My hero is a kickass American Indian named Blood who rescues a young woman -- who calls herself Sweetgrass --
 then goes on to foil a plot hatched by a corrupt local big shot and his accomplices, an outlaw biker gang called 
The Gravemakers. It takes place on the Confederated Salish & Kootenai Reservation in Montana, where I lived for 
several years in the late 90s. Mayhem ensues.

I had an absolute blast writing it, and basically knocked it out in one sitting. I got to pack it full of slices from real
life too. 
For example, The Gravemakers are a pastiche of The Bandidos, who used to roll up and down I-90 all summer long
when I was a kid. Frenchtown Pond, where the opening scene is set, is a real place. I essentially spent my summers there.
It's where I learned to swim. Back in the 70s, before it became a state park, it was much grubbier than it is now . . .
and probably better. And yes, the Bandidos used to occupy the very hill the Gravemakers do in my story, smelling bad,
smoking weed and making the locals nervous.

There is also a scene where Blood buys a six-pack of RC Cola that is part of a series devoted to baseball stars. 
When I was a kid, that year I collected those cans. My friend Mark and I would dig through the trash dumpsters at 
Frenchtown Pond looking for them to stretch our horde beyond what we could afford to drink; I displayed my collection 
on a shelf in my room. 

See, digging up those little details, as well as getting to write outlandish scenes that wouldn't necessarily work anywhere else, 
is what made it so fun. I didn't necessarily plan in advance to use all these little nuggets, they just appeared in my head. 
Blood was originally purchasing Pepsi (kind of a nod at Sherman Alexie's Indian characters) until I remembered the baseball
player cans. Those aren't details necessarily recognizable to anyone but me, but I think they add to the overall vibe of a
character, and that is where it pays off. After all, none of this would work if the characters are lame. I enjoyed the time I
spent with mine, and how they evolved in my mind as I wrote. I look forward to another chance to see what they do next,
the heroes and the villains both. I'm hoping the story makes readers want to see what's next too.

Oh, and the red '64 Ford pickup Blood drives? I drove it in high school. It had a white top, and it wasn't even necessary to 
push in the clutch when you shifted if you didn't want to, provided you could rev the transmission just right. My friends
and I referred to it as "The Power Truck." Dorks.

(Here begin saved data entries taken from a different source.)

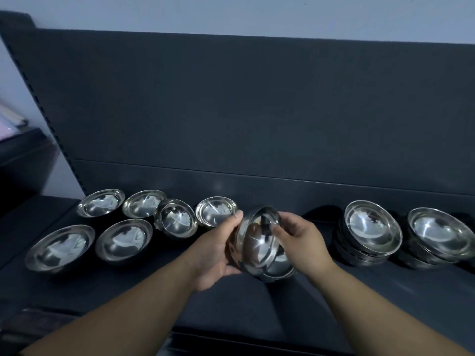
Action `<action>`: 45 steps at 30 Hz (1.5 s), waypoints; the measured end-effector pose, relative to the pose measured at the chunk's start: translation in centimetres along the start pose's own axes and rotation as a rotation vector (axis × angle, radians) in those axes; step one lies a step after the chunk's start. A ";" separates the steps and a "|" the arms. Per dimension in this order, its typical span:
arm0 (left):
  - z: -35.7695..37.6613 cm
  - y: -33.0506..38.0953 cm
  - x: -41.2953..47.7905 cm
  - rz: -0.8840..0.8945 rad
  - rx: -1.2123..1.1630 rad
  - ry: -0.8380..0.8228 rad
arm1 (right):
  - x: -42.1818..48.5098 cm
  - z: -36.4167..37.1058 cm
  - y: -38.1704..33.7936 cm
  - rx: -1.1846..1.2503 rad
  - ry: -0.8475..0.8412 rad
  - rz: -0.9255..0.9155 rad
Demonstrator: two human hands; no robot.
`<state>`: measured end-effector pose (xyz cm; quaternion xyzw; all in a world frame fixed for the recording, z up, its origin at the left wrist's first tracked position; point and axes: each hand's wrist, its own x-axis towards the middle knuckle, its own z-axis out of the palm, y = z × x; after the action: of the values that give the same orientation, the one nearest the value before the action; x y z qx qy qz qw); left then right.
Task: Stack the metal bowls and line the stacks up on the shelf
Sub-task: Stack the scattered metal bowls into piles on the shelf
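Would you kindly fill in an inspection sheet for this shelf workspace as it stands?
Surface: dark shelf with a dark back panel behind it.
Job's things: six loose bowls at left, including one tilted bowl; first stack and second stack at right; held bowls, tilted and partly nested, in front of the row.
Clutter: nothing seen.
Hands: left hand grips the held bowls from the left; right hand pinches the upper rim with its fingers.
Cables: nothing seen.
Surroundings: pale wall; blurred pale items far left, not identifiable.
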<state>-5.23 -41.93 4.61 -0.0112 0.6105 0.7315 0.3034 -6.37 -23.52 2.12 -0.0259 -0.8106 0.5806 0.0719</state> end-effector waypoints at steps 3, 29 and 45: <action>-1.4 -0.4 0.5 0.109 0.145 0.233 | 0.6 0.3 0.3 -0.080 0.033 0.075; -16.0 1.3 4.2 0.162 1.107 0.929 | 0.7 -1.9 3.7 -0.327 0.233 0.354; -11.0 1.4 3.1 0.277 0.378 0.815 | 0.3 -1.9 4.7 -0.148 0.204 0.325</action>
<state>-12.27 -50.63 1.87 -0.1605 0.7981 0.5770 -0.0651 -6.59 -20.21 -1.70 -0.2204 -0.8247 0.5178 0.0570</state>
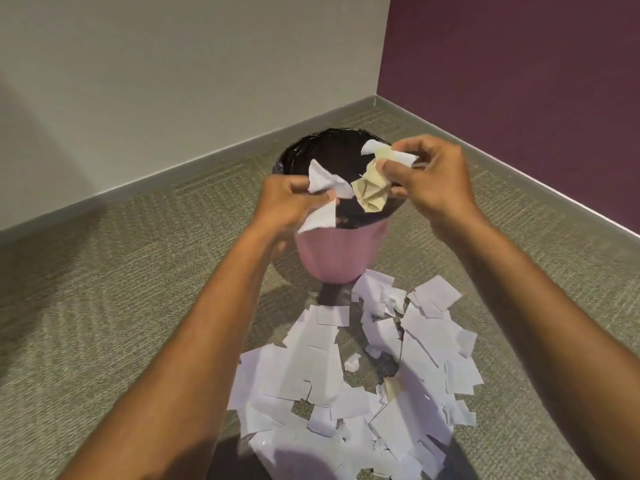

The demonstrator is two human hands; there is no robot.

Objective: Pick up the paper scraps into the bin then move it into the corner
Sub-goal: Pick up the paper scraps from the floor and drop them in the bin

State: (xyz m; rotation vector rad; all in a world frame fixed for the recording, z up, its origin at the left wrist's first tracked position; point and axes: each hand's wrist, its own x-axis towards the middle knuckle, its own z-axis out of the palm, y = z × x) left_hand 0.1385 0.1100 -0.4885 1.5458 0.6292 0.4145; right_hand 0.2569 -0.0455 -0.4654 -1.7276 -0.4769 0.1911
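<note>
A pink bin (341, 252) with a black liner stands on the carpet, a short way out from the room corner. Above its open mouth, my left hand (289, 202) grips white paper scraps (323, 183). My right hand (434, 181) holds crumpled cream and white scraps (372, 188) over the bin. A wide pile of white paper scraps (363, 375) lies on the floor in front of the bin, nearer to me.
The corner (375, 98) where the grey wall meets the purple wall (519, 81) lies behind the bin to the right. Green-grey carpet (121, 306) spreads left of the bin and pile.
</note>
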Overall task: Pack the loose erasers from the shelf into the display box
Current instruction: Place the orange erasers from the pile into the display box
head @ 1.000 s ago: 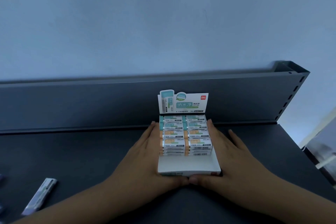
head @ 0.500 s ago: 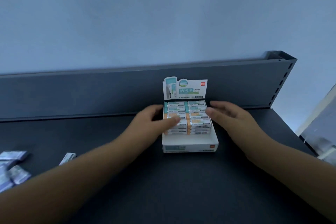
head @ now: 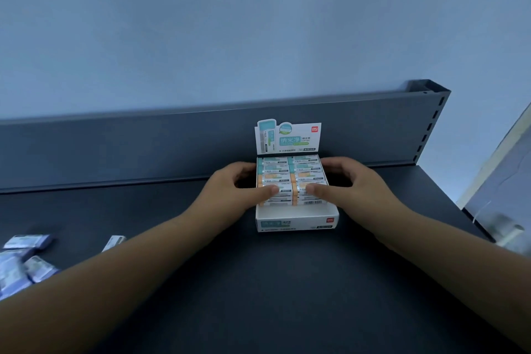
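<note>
Left hand: the left hand (head: 230, 190) grips the left side of the white cardboard display box (head: 296, 217), fingers curled round its side wall, the thumb lying flat across the left column of erasers.
Right hand: the right hand (head: 356, 187) grips the right side of the display box in the mirrored way, fingers curled at the far right corner, the thumb pressed on the right column.
Display box: between the two hands, standing flat on the dark grey metal shelf (head: 258, 282); its printed front wall faces the person, nearer than both thumbs.
Packed erasers: small wrapped erasers with teal and orange bands (head: 304, 169) lie in two columns side by side inside the box, under the thumbs.
Header card: a white and teal printed card (head: 288, 138) stands upright at the back of the box, beyond the fingertips, in front of the shelf's grey back panel (head: 143, 146).
Loose erasers: a cluster of pale wrapped loose erasers (head: 26, 259) lies on the shelf well to the left of the left hand, beside the left forearm; one single eraser (head: 114, 241) lies apart from the cluster, closer to the forearm.
Background: a pale blue wall (head: 230, 23) rises above the back panel.
</note>
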### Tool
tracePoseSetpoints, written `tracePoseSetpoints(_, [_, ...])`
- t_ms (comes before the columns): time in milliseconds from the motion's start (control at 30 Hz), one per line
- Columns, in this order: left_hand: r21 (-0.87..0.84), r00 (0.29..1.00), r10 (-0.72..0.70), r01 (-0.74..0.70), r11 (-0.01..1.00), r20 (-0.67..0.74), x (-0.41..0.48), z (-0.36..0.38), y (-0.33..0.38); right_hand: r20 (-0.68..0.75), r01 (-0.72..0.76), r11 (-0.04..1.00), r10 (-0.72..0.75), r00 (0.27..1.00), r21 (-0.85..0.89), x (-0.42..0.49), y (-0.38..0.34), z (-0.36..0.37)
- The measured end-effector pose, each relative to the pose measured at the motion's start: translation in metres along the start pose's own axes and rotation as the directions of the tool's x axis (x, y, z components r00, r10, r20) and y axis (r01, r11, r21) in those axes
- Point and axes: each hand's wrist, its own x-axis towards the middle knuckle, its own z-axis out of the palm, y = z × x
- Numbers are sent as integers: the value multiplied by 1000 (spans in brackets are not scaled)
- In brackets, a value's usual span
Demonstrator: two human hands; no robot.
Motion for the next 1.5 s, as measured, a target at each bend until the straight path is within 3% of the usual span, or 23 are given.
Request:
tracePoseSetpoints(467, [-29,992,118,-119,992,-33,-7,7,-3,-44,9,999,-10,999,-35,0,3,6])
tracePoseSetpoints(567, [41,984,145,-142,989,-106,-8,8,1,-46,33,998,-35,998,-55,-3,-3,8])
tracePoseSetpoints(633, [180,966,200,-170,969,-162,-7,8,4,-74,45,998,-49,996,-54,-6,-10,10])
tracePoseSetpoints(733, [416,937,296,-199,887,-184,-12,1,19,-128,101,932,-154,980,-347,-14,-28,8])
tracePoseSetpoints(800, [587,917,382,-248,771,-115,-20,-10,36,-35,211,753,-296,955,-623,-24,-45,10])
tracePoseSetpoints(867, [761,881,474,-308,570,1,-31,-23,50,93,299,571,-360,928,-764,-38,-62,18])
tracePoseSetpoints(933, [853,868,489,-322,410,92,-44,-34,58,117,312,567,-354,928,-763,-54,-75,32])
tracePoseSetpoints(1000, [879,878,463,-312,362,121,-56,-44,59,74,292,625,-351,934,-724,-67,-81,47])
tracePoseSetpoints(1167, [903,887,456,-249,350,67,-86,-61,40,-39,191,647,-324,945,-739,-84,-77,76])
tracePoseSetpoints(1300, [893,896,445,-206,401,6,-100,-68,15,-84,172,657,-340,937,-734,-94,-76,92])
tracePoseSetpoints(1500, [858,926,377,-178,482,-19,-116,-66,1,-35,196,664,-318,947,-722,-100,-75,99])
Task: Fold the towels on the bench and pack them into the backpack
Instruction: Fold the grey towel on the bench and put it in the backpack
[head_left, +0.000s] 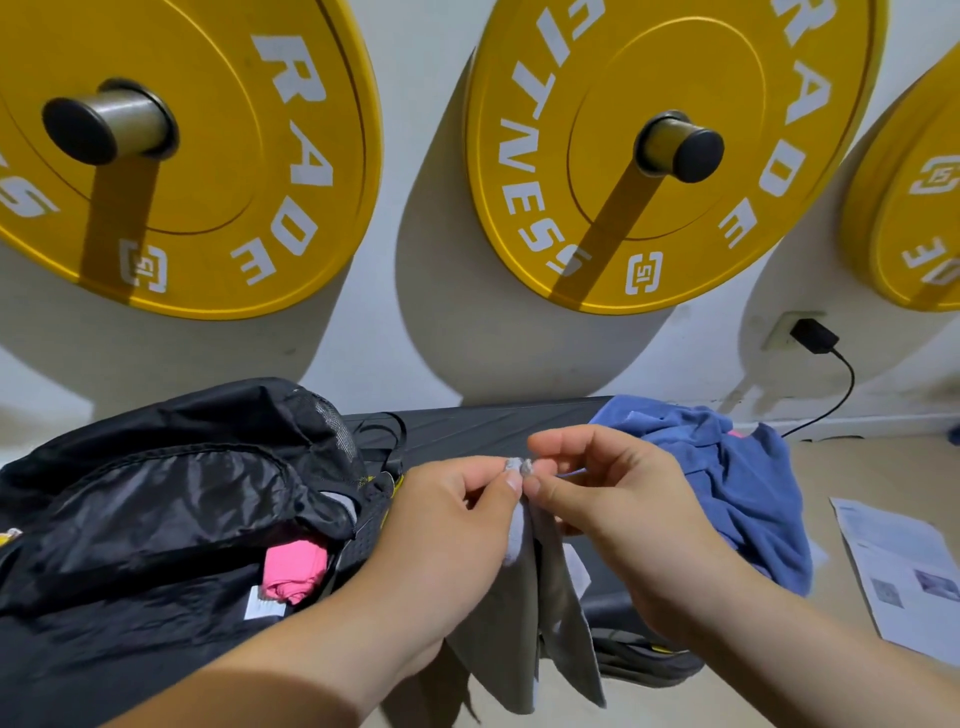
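Note:
A grey towel (540, 613) hangs folded in half over the black bench (467, 431). My left hand (447, 525) and my right hand (608, 499) pinch its two top corners together, fingertips touching. A black backpack (156, 493) lies open on the bench's left part, with a folded pink towel (293, 571) showing inside its opening. A crumpled blue towel (727, 478) lies heaped on the bench's right end, with a bit of pink cloth (735, 433) peeking from it.
Three yellow weight plates (649, 156) hang on pegs on the white wall behind the bench. A black charger (813, 335) sits in a wall socket, its cable running down to the floor. A printed paper sheet (904, 571) lies on the floor at the right.

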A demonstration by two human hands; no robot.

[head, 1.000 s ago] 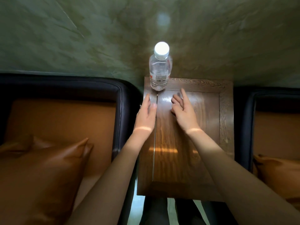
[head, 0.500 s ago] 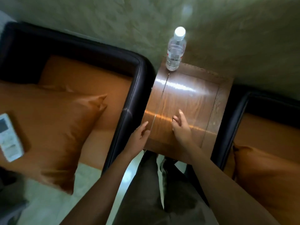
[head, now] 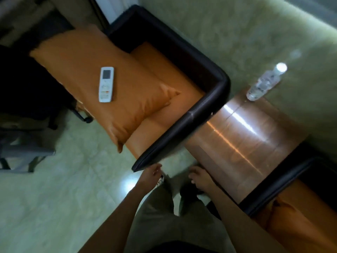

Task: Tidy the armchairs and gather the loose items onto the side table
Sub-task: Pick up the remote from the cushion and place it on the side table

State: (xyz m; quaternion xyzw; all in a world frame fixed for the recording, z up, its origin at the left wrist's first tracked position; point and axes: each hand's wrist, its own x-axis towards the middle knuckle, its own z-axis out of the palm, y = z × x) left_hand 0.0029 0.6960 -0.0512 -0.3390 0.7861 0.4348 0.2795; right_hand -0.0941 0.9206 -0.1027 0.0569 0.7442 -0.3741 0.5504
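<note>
A white remote control (head: 106, 84) lies flat on an orange cushion (head: 102, 77) in the left armchair (head: 189, 125). A clear water bottle (head: 264, 83) with a white cap stands at the far corner of the wooden side table (head: 244, 143). My left hand (head: 148, 175) hangs with loose fingers just below the front end of the armchair's dark arm and holds nothing. My right hand (head: 199, 178) is beside the table's near corner, fingers loosely bent, also with nothing in it. The right armchair (head: 284, 189) with an orange cushion (head: 299, 223) is at the lower right.
A pale tiled floor (head: 54, 198) spreads to the left below the armchair. A dark piece of furniture on legs (head: 21, 92) stands at the far left. A green marbled wall (head: 237, 33) runs behind the chairs. My legs fill the bottom middle.
Both hands have come off the side table and drawn back toward my body. The view has swung left, and the remote on the left cushion is now fully in sight.
</note>
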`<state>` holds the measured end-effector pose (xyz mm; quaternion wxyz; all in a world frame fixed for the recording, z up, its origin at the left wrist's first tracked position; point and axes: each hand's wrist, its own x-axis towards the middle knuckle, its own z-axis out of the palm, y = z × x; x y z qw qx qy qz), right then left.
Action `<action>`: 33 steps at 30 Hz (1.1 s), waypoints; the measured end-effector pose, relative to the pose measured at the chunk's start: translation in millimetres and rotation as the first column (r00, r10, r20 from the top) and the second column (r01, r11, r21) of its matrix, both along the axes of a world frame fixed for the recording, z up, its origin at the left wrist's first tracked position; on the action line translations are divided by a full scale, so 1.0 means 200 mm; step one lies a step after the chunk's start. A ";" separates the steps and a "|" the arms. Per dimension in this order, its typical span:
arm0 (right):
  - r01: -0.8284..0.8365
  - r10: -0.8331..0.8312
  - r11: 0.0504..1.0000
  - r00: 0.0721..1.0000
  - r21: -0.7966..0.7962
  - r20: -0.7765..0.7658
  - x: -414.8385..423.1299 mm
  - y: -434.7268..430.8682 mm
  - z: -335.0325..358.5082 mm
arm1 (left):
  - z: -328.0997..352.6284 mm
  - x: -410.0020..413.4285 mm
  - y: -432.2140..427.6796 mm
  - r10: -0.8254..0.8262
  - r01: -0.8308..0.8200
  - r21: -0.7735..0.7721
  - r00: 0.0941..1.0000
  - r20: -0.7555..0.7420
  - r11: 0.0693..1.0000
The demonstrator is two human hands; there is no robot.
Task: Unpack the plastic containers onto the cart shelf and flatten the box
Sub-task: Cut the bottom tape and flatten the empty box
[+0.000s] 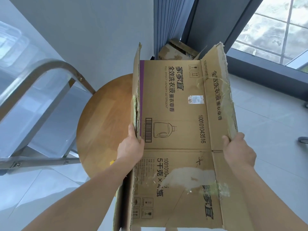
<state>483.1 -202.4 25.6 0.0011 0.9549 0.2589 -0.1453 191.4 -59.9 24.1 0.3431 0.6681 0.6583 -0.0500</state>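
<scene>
Centre, box [175, 130] overhangs the round table [103, 122]; left, cart frame [56, 63] narrows passage; right, floor [266, 122] lies open.

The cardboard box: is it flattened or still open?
Nearly flat: the cardboard box shows one broad panel; its sides, gripped by left hand and right hand, angle up.

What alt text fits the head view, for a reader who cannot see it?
A person holds a printed laundry-detergent cardboard box above a round wooden table, the left hand gripping its left flap and the right hand its right flap. A metal frame stands at left.
</scene>
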 end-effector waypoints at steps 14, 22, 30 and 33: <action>-0.142 0.142 0.990 0.990 0.008 0.002 -0.12 0.00 0.33 | 0.23 -0.05 0.06 0.006 -0.009 0.032 0.997 0.083 0.999; -0.066 0.062 0.995 0.997 0.070 0.054 -0.29 -0.17 0.57 | 0.49 -0.19 0.01 -0.069 0.055 0.109 0.990 0.124 0.993; -0.049 0.034 0.986 0.995 0.157 0.091 -0.37 -0.42 0.78 | 0.75 -0.25 -0.25 -0.079 0.056 0.176 0.988 0.129 0.983; -0.075 0.057 0.978 0.994 0.193 0.096 -0.34 -0.52 0.84 | 0.83 -0.27 -0.39 -0.046 0.013 0.218 0.988 0.146 0.976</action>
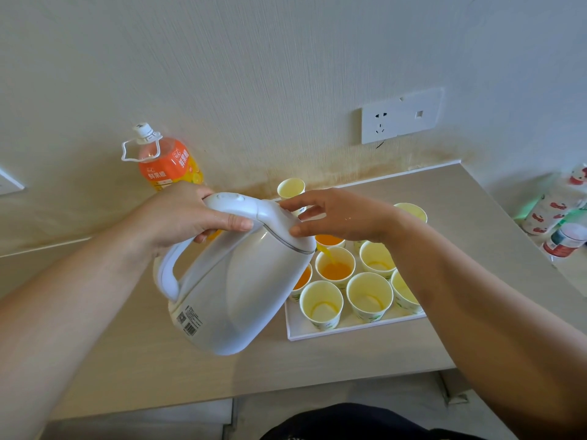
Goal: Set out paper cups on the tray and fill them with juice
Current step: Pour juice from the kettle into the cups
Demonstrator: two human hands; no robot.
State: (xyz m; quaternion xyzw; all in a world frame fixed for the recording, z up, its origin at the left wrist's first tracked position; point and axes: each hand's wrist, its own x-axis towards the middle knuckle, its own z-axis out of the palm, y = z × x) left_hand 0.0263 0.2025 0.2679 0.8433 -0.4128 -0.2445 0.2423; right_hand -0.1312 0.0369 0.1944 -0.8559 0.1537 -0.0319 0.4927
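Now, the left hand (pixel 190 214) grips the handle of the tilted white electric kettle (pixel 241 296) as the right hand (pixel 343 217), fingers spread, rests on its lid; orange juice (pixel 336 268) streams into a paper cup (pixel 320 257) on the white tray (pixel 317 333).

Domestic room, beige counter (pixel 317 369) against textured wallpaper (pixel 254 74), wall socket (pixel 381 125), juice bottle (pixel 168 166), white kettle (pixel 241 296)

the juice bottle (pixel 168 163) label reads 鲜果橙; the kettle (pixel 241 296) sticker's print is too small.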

Buy Blood & Tacos #3: http://www.amazon.com/Blood-Tacos-3-ebook/dp/B0094PB3TE

http://www.chrislatray.com
http://www.twitter.com/chrislatray
http://www.facebook.com/chrislatray

4 comments:

Margot Kinberg said...

Patti - Thanks for hosting Chris.

Chris - I'm glad you were able to find a way to channel those terrific story-memories of yours into your own writing. And I like the idea of adding in those little details that you remember from your own life.

Ron Scheer said...

This sounds irresistible, Chris. Memoir as pulp fiction. I'm guessing Adrian Louis would like it, and I hope you get a fan letter from him.

Charles Gramlich said...

Sounds like fun for the readers as well as the writers. I liked those Destroyer books as well. Remo and Chiun. SUch a pair. and some of those have so much humor in them it is crazy.

Chris said...

Thanks for the comments!

@Margot: I like to try and look for little details in other authors's works to try and guess which ones are nuggets from their lives as well. I'm sure there are tons of them.

@Ron: Memoir as pulp fiction and gratuitous fantasy! Because as kids we all wanted to be superheroes from time to time, right?

@Charles: The humor was classic. That was half the problem with reading them in study hall, because I'd always crack up.